Hey @toontalk,
That’s an interesting question. Let me explain to you why we are calling it one-hot encoding, when it doesn’t appear so.
Consider that we have a categorical variable having 2 possible values, “Sour” and “Sweet”, so, let’s say that we have a dataset of 3 points (just representing the dataset with the feature for now)
X = [[“Sour”], [“Sweet”], [“Sweet”]]
X has a shape (3, 1)
. Now, let’s say we apply one-hot encoding to it, so, we will get:
X = [[1, 0], [0, 1], [0, 1]]
Now, X has a shape (3, 2)
. Consider the first column as x1
and second column x2
. I guess we both agree that this satisfies the definition of one-hot encoding. Now, if we take a close look, we will find that for every sample in our dataset, x1 XOR x2 = 1
, i.e., if
x1 = 0 → x2 = 1
and if,
x1 = 1 → x2 = 0
So, what do you think is the need for x2
when we can always find its value from x1
? And I guess, you won’t be able to find much need of it, and hence, we can drop it while training our models (Do take a close look at the last point of this post, which defines the possible need for x2).

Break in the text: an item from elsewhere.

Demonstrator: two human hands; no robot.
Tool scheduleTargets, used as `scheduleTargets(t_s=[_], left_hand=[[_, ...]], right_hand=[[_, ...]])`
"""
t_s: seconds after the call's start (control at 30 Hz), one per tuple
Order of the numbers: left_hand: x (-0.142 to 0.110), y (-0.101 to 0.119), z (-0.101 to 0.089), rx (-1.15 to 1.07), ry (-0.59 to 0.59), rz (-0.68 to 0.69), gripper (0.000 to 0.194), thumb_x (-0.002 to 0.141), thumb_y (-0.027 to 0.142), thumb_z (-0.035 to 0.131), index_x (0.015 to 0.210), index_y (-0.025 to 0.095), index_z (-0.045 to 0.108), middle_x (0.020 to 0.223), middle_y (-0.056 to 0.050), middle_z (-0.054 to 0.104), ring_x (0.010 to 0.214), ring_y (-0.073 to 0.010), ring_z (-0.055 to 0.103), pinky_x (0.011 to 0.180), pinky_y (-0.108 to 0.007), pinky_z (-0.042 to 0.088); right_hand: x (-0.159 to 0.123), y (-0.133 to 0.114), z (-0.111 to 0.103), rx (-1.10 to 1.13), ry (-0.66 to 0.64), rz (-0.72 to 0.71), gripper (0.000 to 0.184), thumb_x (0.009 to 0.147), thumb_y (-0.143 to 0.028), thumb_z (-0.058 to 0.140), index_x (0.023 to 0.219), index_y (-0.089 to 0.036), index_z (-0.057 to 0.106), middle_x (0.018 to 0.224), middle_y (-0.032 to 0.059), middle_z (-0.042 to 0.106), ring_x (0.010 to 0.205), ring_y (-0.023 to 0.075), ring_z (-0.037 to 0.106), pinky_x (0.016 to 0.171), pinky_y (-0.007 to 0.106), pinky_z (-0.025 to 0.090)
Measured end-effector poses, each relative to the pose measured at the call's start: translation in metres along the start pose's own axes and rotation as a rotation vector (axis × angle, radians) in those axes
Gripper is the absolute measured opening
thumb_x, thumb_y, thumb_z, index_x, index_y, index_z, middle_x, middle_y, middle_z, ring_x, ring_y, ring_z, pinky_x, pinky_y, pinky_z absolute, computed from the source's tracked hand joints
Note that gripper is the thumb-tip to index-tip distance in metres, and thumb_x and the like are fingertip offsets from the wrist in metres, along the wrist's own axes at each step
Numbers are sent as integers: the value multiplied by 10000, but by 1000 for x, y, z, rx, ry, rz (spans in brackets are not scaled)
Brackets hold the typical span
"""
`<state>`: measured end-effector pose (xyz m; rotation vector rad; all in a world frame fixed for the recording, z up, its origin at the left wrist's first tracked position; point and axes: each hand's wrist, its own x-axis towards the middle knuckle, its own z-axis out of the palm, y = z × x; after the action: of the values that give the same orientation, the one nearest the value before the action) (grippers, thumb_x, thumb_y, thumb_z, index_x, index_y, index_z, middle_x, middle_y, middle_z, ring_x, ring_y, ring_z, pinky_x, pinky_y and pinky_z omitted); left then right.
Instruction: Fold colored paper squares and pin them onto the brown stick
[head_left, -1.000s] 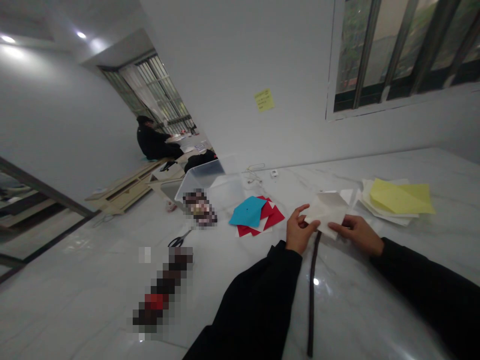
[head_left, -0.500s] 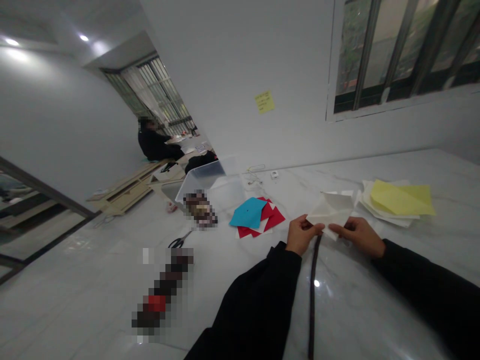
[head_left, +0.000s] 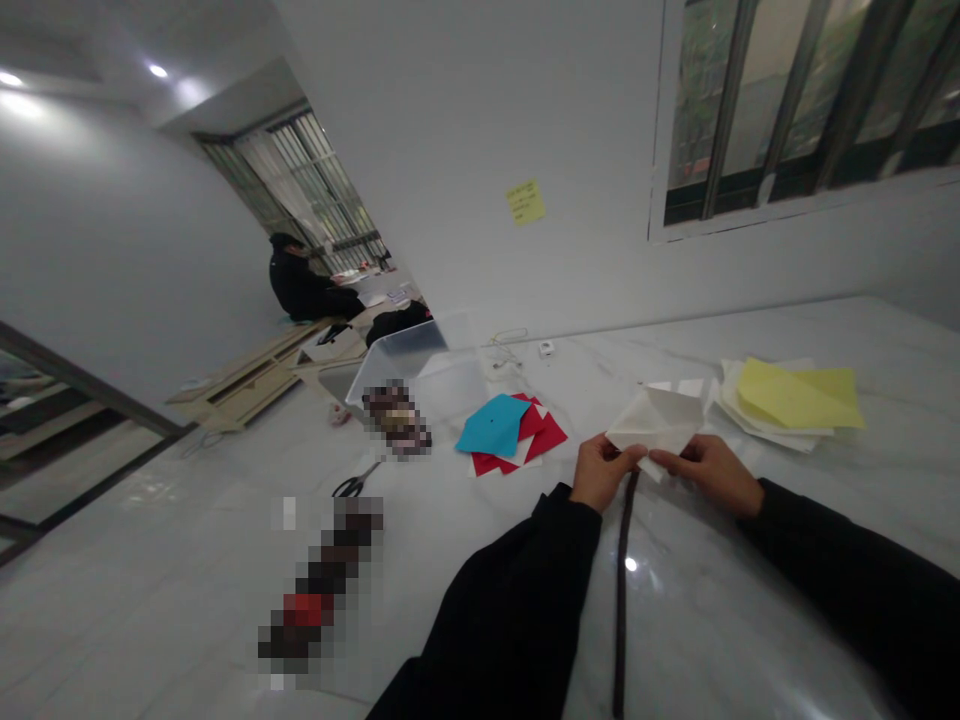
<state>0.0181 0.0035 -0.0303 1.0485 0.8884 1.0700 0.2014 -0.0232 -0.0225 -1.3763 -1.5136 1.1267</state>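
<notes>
One white sheet [head_left: 652,425], folded to a downward point, is between the hands, above the table [head_left: 420,540]. The left hand [head_left: 604,472] has thumb and fingers clamped on its lower left edge; the right hand [head_left: 709,470] pinches its lower right edge likewise. Both thumbs lie on the near side, tips close together; how the fingertips sit behind cannot be told.

A dark strip [head_left: 620,600] runs from just below the sheet toward the wearer; whether its top end touches the sheet is unclear. Left of the sheet lie blue paper [head_left: 495,424] and, under that, red paper [head_left: 551,436]. Farther left of it are scissors [head_left: 349,486] and a clear bin [head_left: 469,375]. Near the sheet, to its right, yellow paper [head_left: 799,390] tops a white stack [head_left: 810,435]. Beyond the sheet, to the left, sits a plug [head_left: 547,349].
</notes>
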Motion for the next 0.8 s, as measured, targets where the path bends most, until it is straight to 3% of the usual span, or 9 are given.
scheduleTargets(t_s=[0.13,0.2,0.3,0.37,0.53,0.67,0.8], left_hand=[[1,-1,0,-114,31,-23,539,591,424,877,997,101,730,972,-122,750,848,-226,693,808,-366,546],[2,0,-1,-140,50,-26,553,586,425,880,1012,107,728,991,-124,749,868,-231,694,826,-374,547],[3,1,-5,-121,57,-30,551,580,418,882,1012,110,732,1013,-128,748,888,-237,696,844,-379,544],[3,2,-7,-75,42,-32,536,580,416,880,993,106,737,1001,-130,750,871,-238,697,836,-381,543],[0,5,-7,37,-8,-19,514,588,410,871,982,105,747,975,-125,757,832,-241,697,818,-383,535],[-2,6,-4,64,-12,18,515,606,426,856,993,105,747,990,-127,757,843,-245,695,831,-385,527],[-1,5,-4,92,-29,41,523,629,443,842,1012,100,743,1000,-136,755,846,-246,695,834,-388,522]], right_hand=[[1,3,-2,16,-90,-18,511,732,-659,696,661,-153,696,623,44,660,558,173,549,550,295,422],[3,5,-4,142,-67,-10,575,751,-724,624,672,-159,695,657,59,667,578,178,561,552,295,434],[8,7,-9,437,-5,68,673,800,-805,444,842,-190,714,766,77,694,648,201,607,542,293,458],[10,9,-11,516,-6,103,664,811,-800,426,946,-215,708,812,73,700,682,208,617,534,288,464],[9,10,-10,345,-74,82,466,766,-632,676,896,-189,729,777,45,692,682,196,593,568,281,462],[6,7,-8,94,-101,12,475,790,-614,665,887,-155,735,692,21,664,583,154,521,553,276,410],[5,6,-8,31,-83,-6,496,791,-629,651,872,-147,731,663,19,654,560,152,511,536,278,397]])
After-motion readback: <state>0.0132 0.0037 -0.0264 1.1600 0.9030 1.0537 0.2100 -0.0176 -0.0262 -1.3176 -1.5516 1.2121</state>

This encoding scheme is often referred to as Dummy Encoding, and x2
is often referred to as Dummy variable (feel free to refer to x1 as the dummy variable, there is absolutely no harm in that).

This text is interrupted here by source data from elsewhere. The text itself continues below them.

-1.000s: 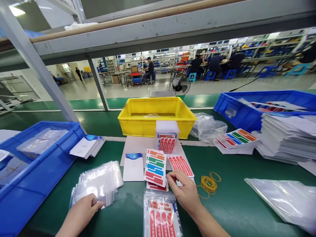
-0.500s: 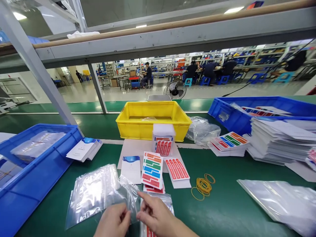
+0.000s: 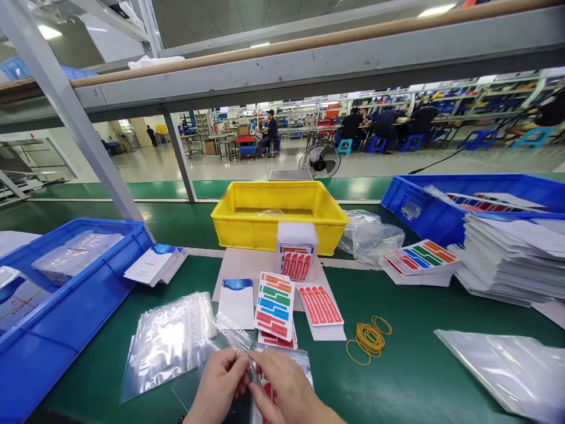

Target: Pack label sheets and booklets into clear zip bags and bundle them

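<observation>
Filled bag (image 3: 303, 363): mostly covered by the right hand (image 3: 289, 386) and cut off at the bottom edge; only red print and a strip of film show.
Clear bag (image 3: 233, 333): lower part lost behind the left hand (image 3: 220, 383) and against the dark green counter (image 3: 388, 391); its outline there is hard to trace.
Left fingers: pinched together on the clear bag's edge, the film rising just beyond the fingertips.
Right fingers: close against the left ones at that edge; cannot tell whether they grip.
Bag stack (image 3: 170, 335): glossy, wrinkled plastic, fanned unevenly.
Sticker sheets (image 3: 274, 301): flat, smooth rectangles with coloured angular shapes.
Rubber bands (image 3: 369, 340): thin yellowish loops, tangled.
</observation>
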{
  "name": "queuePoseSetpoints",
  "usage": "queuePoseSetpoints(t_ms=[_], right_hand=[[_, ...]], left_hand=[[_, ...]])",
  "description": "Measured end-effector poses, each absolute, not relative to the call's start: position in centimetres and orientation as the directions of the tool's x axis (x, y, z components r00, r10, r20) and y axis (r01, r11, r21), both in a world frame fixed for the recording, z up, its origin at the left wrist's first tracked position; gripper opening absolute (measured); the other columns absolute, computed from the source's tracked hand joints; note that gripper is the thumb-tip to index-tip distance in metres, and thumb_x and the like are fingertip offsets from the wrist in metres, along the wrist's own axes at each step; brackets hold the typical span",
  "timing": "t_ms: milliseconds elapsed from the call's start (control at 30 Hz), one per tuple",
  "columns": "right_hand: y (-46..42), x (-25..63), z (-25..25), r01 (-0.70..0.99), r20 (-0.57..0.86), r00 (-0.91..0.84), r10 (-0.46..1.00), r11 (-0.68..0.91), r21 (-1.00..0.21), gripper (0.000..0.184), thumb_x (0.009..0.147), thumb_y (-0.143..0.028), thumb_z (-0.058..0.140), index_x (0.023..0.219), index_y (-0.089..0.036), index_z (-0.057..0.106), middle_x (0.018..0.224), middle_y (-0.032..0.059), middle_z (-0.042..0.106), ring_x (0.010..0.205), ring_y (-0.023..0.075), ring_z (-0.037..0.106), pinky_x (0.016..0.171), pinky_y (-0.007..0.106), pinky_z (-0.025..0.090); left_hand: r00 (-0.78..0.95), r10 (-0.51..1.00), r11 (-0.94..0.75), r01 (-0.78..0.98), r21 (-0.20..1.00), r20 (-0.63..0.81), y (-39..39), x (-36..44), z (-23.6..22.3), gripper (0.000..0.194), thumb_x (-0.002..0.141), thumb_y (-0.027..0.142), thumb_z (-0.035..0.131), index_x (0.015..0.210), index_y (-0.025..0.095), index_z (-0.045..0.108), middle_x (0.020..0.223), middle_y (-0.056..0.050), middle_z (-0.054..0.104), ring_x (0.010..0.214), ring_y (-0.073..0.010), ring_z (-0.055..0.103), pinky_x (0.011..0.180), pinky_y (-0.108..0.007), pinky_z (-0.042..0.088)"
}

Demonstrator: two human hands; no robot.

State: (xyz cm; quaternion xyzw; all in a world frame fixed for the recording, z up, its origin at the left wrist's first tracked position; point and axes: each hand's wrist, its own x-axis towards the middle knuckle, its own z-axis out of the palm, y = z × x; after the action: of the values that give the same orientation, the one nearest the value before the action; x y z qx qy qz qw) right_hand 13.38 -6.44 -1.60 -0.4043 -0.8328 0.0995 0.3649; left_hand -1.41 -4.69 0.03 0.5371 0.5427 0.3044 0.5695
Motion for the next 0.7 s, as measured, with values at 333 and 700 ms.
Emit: queuePoseSetpoints(t_ms=[333, 700], right_hand=[[-6.2, 13.4, -2.1, 0.696, 0.449, -0.277, 0.849, 0.5, -0.515, 0.023, 0.076, -0.015, 0.036, 0.054, -0.019, 0.042, 0.053, 0.0019, 0.053, 0.049, 0.0132, 0.046, 0.047, 0.025, 0.028], [-6.2, 14.1, -1.3, 0.707, 0.662, -0.373, 0.65, 0.661, -0.252, 0.017, 0.08, -0.028, 0.049, 0.086, -0.014, 0.057, 0.071, 0.0069, 0.053, 0.062, 0.0185, 0.048, 0.054, 0.027, 0.037]], left_hand=[[0.301, 0.948, -0.074, 0.52, 0.851, -0.101, -5.2, -0.8, -0.2, 0.034, 0.076, 0.041, 0.041, 0.049, 0.021, 0.035, 0.052, 0.001, 0.04, 0.053, -0.0137, 0.036, 0.054, -0.026, 0.028], [0.176, 0.958, 0.134, 0.424, 0.896, -0.226, -4.1, -0.9, 0.1, 0.029, 0.067, 0.033, 0.045, 0.046, 0.022, 0.029, 0.046, 0.006, 0.029, 0.047, -0.0099, 0.027, 0.046, -0.024, 0.022]])
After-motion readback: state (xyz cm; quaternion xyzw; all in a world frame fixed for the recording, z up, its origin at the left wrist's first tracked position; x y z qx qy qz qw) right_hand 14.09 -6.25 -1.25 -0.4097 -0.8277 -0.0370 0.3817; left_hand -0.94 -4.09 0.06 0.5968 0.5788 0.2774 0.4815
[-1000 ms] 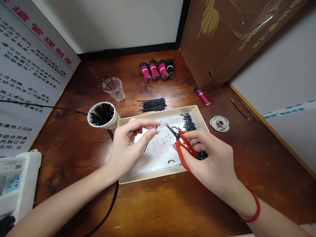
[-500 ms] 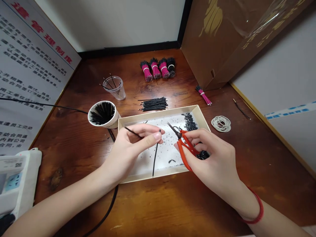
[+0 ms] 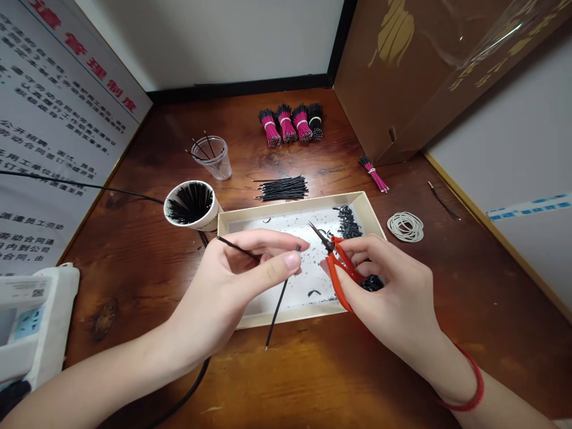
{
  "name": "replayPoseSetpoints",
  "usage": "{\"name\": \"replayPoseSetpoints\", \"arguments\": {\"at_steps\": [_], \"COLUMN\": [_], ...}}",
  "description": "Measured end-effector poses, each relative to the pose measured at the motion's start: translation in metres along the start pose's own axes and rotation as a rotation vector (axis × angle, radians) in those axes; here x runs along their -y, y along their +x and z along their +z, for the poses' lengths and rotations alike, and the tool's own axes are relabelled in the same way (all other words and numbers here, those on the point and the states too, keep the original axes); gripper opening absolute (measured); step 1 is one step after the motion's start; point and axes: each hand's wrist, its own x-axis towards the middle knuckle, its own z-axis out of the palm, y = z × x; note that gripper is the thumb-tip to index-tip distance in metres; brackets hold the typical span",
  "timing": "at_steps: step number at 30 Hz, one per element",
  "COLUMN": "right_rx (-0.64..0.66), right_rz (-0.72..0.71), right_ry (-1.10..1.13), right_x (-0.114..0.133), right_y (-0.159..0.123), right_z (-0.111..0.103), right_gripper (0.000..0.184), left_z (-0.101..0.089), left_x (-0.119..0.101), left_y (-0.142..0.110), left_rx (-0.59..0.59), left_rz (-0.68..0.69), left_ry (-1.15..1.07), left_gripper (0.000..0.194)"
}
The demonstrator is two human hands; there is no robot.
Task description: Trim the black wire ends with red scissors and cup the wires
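My left hand (image 3: 241, 277) pinches thin black wires (image 3: 279, 304) between thumb and fingers; one wire hangs down past the near rim of the shallow cream tray (image 3: 232, 221), another pokes out to the left. My right hand (image 3: 393, 292) is closed on small orange snips (image 3: 337, 265), whose dark blades point up-left toward the wire tip, a little apart from it. Both hands hover over the tray, which holds tiny clippings and a pile of black offcuts (image 3: 346, 220).
A paper cup (image 3: 192, 205) full of black wires lies tipped beside the tray. Behind are a loose wire bundle (image 3: 282, 188), a clear plastic cup (image 3: 214, 156), pink-banded bundles (image 3: 292, 124), rubber bands (image 3: 405, 226), a cardboard box (image 3: 429, 71), and a black cable (image 3: 187, 393).
The wire in my left hand has swung out from behind my fingers and now hangs down over the tray's near rim. The snips stay nearly in place.
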Motion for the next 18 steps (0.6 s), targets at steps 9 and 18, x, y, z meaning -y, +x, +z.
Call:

Feel free to read more about dummy encoding and dummy variables. Here, I have attached some great resources for your reference:
Now, arises the question, “So, why don’t we refer to it as Dummy Encoding?”. This is because it has been the general convention to include it as a part of one-hot encoding. You can find this mentioned explicitly in the docs of Scikit-Learn | One Hot Encoder. Let me mention it here as well for your reference:
The features are encoded using a one-hot (aka ‘one-of-K’ or ‘dummy’) encoding scheme.
In the description of the drop
parameter:
Specifies a methodology to use to drop one of the categories per feature. This is useful in situations where perfectly collinear features cause problems, such as when feeding the resulting data into an unregularized linear regression model.
Also, take a close look at this point:
However, dropping one category breaks the symmetry of the original representation and can therefore induce a bias in downstream models, for instance for penalized linear classification or regression models.
I hope this helps.
Regards,
Elemento